The 21-member council, which is appointed by the Minister for Health, is its powerful decision-making arm.
The spokeswoman said Ms Kissane had indicated that if the regulator examined the allegations against Lloyds she would "absent herself" and avoid any conflict of interest or "inference of same".
A spokesman for the Pharmaceutical Society of Ireland told the Irish Independent that it is aware of the settlement payment of €12m and it is "considering whether any regulatory issues arise". He said the regulator has extensive powers of investigation under the Pharmacy Act 2007 and can also consider complaints made about pharmacists and pharmacies under the statutory disciplinary process, outlined in the act. "As it is a statutory complaints process we cannot comment on any matter regarding complaints."
The HSE has refused to give further details of how the settlement was made and said it is also investigating four more pharmacies for similar allegations.
Lloyds has also refused to say if anyone had been disciplined or what changes it made to schemes involving public money.
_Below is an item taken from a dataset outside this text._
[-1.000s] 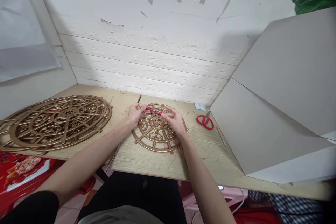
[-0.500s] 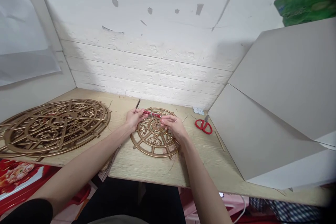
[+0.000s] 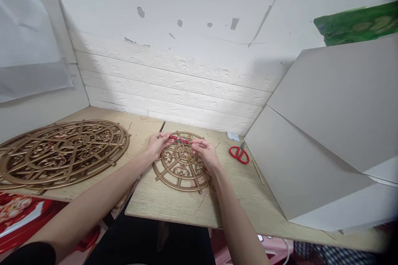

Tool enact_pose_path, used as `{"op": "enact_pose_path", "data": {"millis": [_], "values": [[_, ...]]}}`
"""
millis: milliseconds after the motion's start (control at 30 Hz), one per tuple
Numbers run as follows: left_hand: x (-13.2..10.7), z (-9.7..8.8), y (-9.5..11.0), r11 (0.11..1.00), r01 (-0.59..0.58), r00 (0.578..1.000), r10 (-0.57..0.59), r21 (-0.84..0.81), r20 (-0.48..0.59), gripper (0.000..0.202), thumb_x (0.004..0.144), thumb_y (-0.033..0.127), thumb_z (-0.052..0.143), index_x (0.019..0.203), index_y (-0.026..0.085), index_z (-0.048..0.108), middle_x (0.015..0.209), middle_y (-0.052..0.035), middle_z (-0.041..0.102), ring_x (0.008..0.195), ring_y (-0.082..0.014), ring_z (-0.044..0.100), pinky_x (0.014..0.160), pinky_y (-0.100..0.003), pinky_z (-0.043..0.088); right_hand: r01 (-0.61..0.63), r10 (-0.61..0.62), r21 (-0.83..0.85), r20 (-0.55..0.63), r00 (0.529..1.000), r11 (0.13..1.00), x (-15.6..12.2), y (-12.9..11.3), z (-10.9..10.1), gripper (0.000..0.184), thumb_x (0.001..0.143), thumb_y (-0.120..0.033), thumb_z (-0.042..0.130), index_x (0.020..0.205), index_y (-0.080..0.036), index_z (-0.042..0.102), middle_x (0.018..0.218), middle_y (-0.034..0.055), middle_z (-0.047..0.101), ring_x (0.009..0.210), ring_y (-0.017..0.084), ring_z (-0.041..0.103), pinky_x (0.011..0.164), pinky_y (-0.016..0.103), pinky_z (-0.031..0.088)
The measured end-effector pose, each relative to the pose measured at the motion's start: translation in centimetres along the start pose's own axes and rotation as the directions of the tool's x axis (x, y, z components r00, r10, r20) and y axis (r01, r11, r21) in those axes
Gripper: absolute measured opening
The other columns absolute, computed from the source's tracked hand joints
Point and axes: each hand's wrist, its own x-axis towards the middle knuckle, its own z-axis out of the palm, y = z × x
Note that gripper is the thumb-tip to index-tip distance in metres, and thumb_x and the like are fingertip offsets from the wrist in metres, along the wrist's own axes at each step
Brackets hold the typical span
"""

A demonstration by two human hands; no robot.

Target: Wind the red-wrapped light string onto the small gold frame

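A slim red pen-like rod with a silvery band [image 3: 179, 138] spans the gap between my two hands, roughly level. My left hand [image 3: 158, 145] pinches its left end between thumb and fingers. At the other end, the fingertips of my right hand [image 3: 206, 151] are closed on it. Just beneath lies a round gold lattice panel [image 3: 181, 185] with scrollwork, its upper edge partly covered by my hands. A thin yellowish wire [image 3: 207, 188] curves down by my right wrist; where it starts I cannot tell.
Several larger gold lattice panels [image 3: 116, 156] are stacked on the left of the wooden table [image 3: 168, 207]. Red-handled scissors [image 3: 239, 155] and a thin stick [image 3: 258, 172] lie to the right. White boards [image 3: 323, 153] stand at the right side, a white brick-pattern wall [image 3: 174, 78] behind.
The view has shifted slightly, so the scene sits a little lower. Both hands keep their grip on the red rod, with the right fingers slightly adjusted.
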Motion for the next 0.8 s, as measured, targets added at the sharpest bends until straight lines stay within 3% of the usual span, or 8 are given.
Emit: {"op": "enact_pose_path", "data": {"millis": [300, 800], "values": [[-0.05, 0.07, -0.04, 1.000, -0.002, 0.999, 0.002, -0.002, 0.037, 0.019, 0.070, 0.005, 0.068, 0.060, 0.010, 0.052, 0.064, -0.0059, 0.065, 0.056, -0.0121, 0.064, 0.066, -0.025, 0.056, -0.055, 0.050, 0.101, 0.054, 0.997, 0.993, -0.27, -0.38, 0.69, 0.032, 0.053, -0.030, 0.080, 0.079, -0.016, 0.067, 0.075, 0.0021, 0.067, 0.060, 0.009, 0.055, 0.061, 0.023, 0.046], [-0.15, 0.08, -0.05, 0.999, 0.009, 0.999, -0.011, 0.048, 0.039, 0.018, 0.072, 0.004, 0.065, 0.059, 0.009, 0.054, 0.062, -0.0057, 0.063, 0.054, -0.0113, 0.064, 0.062, -0.022, 0.056, -0.081, 0.070, 0.116, 0.097, 0.993, 0.990, -0.36, -0.33, 0.70, 0.026, 0.054, -0.026, 0.079, 0.075, -0.016, 0.067, 0.072, -0.0005, 0.066, 0.059, 0.007, 0.055, 0.060, 0.021, 0.045]]}}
Lloyds pharmacy confirmed it increased its income from dispensing fees by 66pc per patient using the My Med scheme. Under the scheme, pharmacies can dispense drugs in four compartmentalised trays, one for each seven-day period.
The pharmacy is paid a fee of around €5 by the HSE and another €3.27 for each weekly tray for the rest of the month's supply. A medical card patient on five medication scripts would generate dispensing fees of €74.05 per month for the pharmacist in this scheme, compared with €25 if the medications were given as part of a normal month's supply .
The HSE claimed Lloyds breached its contract by giving patients four trays in one visit instead of on a phased basis over a month. An internal newsletter found Lloyds had set targets for its stores and highlighted how staff visited local day-care centres to sign up patients.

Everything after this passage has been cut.